- **WHAT YOU NEED TO DO**
One range is to be output from the listing below, exactly as written: the line with "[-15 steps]" to the line with "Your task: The", both kept.

- Opening Delimiter -

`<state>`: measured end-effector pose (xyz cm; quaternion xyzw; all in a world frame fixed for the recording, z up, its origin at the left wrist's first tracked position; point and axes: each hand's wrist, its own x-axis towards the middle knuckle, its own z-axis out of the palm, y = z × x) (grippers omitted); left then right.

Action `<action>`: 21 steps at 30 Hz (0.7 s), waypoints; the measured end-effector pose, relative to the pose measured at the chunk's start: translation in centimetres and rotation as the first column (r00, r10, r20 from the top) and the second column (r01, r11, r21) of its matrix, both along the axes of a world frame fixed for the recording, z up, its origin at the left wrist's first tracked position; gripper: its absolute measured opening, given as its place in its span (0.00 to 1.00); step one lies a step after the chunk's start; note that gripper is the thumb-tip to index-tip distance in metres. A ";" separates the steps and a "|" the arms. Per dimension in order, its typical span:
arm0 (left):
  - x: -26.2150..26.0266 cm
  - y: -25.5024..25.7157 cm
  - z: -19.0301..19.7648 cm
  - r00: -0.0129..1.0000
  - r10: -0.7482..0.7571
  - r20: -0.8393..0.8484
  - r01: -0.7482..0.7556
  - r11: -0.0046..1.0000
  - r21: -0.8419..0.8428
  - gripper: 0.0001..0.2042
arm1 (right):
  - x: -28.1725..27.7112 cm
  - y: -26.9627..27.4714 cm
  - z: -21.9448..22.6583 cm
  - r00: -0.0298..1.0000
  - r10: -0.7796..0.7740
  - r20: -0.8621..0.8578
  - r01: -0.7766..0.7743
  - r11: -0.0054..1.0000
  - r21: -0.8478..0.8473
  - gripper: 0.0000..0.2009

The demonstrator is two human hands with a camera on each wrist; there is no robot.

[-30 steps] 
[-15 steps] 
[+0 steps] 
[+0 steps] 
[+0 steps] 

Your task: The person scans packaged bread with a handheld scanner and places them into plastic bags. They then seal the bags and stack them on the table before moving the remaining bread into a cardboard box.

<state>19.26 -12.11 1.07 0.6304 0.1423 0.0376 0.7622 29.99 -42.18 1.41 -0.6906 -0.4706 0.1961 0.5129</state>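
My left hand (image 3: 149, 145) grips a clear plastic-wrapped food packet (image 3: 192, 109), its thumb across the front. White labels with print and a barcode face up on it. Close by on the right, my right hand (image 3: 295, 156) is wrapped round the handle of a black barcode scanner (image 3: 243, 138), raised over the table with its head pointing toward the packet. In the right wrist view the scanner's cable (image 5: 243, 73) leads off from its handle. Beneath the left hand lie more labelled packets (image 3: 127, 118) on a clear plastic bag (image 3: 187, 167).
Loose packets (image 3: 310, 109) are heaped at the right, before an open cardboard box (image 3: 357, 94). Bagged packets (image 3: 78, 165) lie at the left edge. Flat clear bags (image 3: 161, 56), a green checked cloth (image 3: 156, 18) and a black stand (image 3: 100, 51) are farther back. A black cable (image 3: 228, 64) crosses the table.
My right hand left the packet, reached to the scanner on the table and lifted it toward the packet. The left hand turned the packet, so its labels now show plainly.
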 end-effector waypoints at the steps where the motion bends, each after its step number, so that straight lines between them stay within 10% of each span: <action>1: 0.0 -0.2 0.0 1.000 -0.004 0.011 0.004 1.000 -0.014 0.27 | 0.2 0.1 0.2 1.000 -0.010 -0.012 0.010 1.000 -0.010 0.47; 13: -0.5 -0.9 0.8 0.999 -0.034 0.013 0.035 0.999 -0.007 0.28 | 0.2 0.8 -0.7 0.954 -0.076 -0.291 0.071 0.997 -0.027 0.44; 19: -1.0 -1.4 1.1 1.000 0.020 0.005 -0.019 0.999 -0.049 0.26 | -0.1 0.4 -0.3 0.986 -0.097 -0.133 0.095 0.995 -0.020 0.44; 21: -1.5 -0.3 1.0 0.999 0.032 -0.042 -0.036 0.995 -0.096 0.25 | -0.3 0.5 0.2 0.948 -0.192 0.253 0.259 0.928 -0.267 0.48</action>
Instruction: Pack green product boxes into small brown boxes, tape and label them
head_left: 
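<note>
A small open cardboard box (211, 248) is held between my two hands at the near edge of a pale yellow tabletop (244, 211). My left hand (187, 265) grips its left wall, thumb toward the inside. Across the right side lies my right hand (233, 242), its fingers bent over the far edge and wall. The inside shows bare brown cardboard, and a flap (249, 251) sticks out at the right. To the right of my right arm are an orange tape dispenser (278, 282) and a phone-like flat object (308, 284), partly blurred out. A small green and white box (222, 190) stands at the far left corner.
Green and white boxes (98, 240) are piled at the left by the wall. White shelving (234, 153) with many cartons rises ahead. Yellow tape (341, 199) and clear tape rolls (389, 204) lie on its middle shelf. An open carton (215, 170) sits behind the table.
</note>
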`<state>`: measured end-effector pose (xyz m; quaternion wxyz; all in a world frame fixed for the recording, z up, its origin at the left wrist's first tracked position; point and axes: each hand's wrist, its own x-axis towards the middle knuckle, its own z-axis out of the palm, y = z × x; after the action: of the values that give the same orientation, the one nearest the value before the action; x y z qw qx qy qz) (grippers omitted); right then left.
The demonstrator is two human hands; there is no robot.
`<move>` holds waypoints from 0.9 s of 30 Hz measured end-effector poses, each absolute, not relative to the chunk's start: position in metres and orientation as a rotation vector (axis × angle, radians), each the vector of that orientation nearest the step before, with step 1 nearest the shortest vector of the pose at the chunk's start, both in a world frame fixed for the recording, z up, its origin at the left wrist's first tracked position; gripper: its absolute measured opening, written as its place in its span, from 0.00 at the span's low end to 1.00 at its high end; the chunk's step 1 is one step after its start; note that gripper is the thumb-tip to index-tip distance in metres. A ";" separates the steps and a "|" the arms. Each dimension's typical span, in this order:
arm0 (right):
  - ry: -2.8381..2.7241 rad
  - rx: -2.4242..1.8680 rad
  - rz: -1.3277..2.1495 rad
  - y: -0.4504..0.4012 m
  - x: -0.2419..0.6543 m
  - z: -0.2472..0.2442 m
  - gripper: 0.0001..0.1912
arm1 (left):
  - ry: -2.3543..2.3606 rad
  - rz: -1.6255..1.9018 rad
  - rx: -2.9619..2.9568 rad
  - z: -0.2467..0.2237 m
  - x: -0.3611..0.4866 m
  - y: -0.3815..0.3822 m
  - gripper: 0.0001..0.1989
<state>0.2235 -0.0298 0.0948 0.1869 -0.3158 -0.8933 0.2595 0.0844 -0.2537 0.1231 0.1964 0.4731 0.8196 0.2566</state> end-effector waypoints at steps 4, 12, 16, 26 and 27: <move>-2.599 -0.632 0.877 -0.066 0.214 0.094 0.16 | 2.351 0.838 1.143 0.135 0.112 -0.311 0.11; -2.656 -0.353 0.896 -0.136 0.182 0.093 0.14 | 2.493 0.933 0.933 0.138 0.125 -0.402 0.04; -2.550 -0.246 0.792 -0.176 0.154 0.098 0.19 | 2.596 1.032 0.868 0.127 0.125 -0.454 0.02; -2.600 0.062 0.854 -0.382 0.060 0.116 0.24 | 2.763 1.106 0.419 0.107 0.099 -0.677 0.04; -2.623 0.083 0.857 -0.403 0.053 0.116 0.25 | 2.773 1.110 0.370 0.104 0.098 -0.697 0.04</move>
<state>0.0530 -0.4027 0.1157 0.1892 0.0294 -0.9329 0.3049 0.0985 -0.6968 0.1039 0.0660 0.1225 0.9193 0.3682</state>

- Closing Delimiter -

- **WRITTEN RESPONSE**
[-15 steps] 
[+0 steps] 
[+0 steps] 
[+0 steps] 

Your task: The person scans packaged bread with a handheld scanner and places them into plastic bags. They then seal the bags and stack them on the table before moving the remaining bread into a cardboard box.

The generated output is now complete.